**Problem details**
In the records below, find the line that holds "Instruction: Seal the". Restate it and every later line exactly, stopping at the end and skipping pictures.

Collected data entries
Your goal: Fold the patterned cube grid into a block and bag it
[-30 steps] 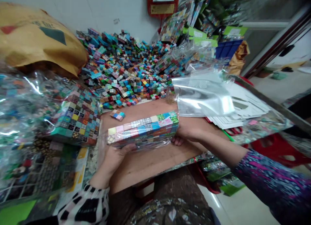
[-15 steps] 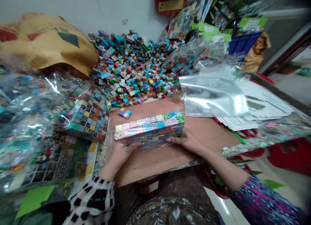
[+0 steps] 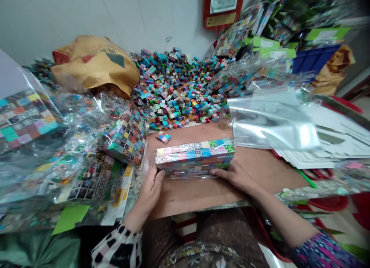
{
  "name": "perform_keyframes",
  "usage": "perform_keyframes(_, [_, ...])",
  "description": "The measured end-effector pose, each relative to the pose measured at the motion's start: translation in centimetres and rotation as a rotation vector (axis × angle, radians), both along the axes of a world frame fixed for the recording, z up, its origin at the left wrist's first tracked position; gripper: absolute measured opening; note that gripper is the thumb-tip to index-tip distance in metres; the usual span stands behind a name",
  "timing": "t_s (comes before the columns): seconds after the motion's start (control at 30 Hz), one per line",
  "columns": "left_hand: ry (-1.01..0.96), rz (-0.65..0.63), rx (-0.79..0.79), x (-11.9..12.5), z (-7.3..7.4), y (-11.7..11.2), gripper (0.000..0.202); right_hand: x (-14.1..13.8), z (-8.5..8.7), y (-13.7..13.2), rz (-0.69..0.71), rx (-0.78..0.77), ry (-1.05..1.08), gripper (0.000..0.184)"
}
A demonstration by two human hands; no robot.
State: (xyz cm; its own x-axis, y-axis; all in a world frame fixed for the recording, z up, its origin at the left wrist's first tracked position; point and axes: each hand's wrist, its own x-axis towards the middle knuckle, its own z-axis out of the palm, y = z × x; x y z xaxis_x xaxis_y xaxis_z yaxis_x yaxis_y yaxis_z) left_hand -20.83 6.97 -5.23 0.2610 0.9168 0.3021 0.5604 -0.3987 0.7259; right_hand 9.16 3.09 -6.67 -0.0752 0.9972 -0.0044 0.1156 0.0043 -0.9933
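A long block of small patterned cubes (image 3: 196, 155) in a clear plastic bag lies across the brown board (image 3: 185, 200) before me. My left hand (image 3: 150, 185) is closed at its left end, the thumb by the lower front corner. At the right end, my right hand (image 3: 238, 176) grips the block with the thumb along its lower front edge; the other fingers are mostly hidden. A small piece of joined cubes (image 3: 163, 137) sits on the board just behind the block.
Loose cubes (image 3: 179, 94) are heaped at the back beside a yellow sack (image 3: 95, 63). Bagged cube blocks (image 3: 127, 135) crowd the left side. Clear plastic bags (image 3: 274, 125) and white sheets (image 3: 338, 133) lie at right, near red scissors (image 3: 320, 173).
The view has swung left, so the scene sits further right and lower. My left thumb has drawn back from the block's front face toward its left corner. My right hand keeps its hold.
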Motion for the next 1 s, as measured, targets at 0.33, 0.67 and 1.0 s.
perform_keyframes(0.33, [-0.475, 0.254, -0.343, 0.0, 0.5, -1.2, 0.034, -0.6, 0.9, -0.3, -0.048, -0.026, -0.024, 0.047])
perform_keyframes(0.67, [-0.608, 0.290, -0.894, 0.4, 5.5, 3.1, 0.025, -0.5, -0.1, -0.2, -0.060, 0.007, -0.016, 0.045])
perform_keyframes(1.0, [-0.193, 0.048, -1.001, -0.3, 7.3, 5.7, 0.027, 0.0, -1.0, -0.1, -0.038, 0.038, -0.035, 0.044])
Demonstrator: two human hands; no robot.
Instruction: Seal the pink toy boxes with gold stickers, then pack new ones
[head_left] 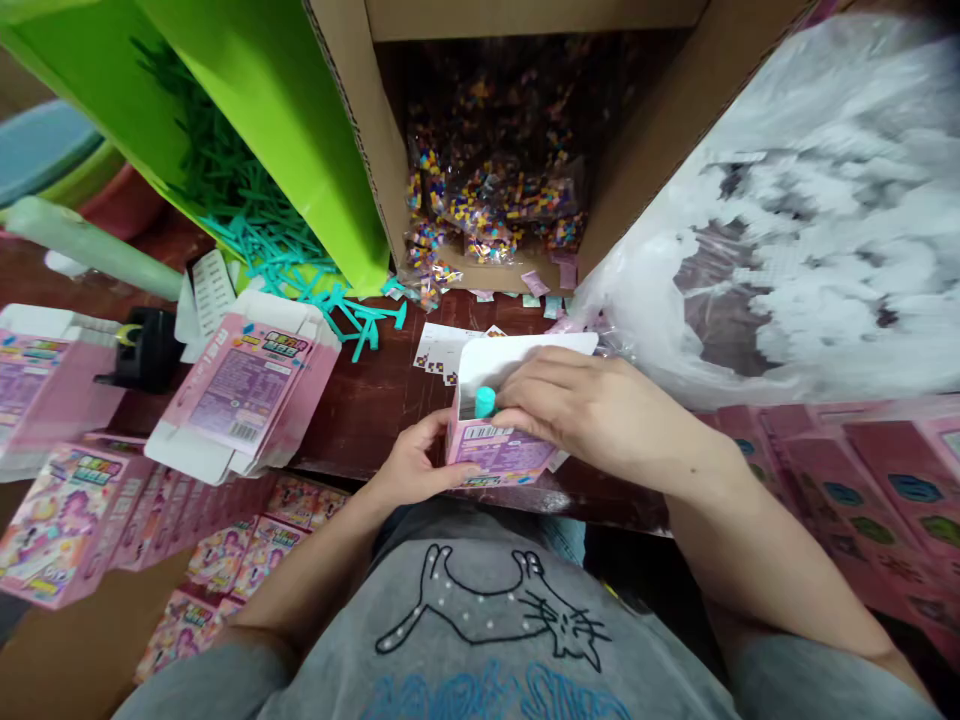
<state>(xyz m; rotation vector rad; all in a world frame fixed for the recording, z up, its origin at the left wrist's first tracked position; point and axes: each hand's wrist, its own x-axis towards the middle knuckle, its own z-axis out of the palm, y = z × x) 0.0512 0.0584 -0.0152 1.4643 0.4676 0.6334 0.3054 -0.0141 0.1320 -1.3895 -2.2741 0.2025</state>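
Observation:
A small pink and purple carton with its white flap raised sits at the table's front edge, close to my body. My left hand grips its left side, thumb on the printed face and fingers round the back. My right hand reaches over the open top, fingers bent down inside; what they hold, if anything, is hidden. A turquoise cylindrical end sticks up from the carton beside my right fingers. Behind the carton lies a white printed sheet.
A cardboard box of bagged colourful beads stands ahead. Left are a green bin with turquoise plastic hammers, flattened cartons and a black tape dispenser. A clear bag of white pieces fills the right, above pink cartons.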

**Exercise result**
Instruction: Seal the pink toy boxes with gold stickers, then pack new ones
[head_left] 
<state>(xyz m; rotation vector rad; all in a world frame fixed for the recording, z up, its origin at the left wrist's first tracked position; point and axes: each hand's wrist, its own x-axis towards the middle knuckle, its own z-axis out of the palm, y = z × x) 0.0512 0.0584 -0.0152 1.4643 0.4676 0.6334 0.3054 -0.0141 0.1320 -1.3895 -2.2741 0.2025</state>
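Observation:
A small pink and purple carton with its white flap raised sits at the table's front edge, close to my body. My left hand grips its left side, thumb on the printed face and fingers round the back. My right hand reaches over the open top, fingers bent down inside; what they hold, if anything, is hidden. A turquoise cylindrical end sticks up from the carton beside my right fingers. Behind the carton lies a white printed sheet.
A cardboard box of bagged colourful beads stands ahead. Left are a green bin with turquoise plastic hammers, flattened cartons and a black tape dispenser. A clear bag of white pieces fills the right, above pink cartons.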

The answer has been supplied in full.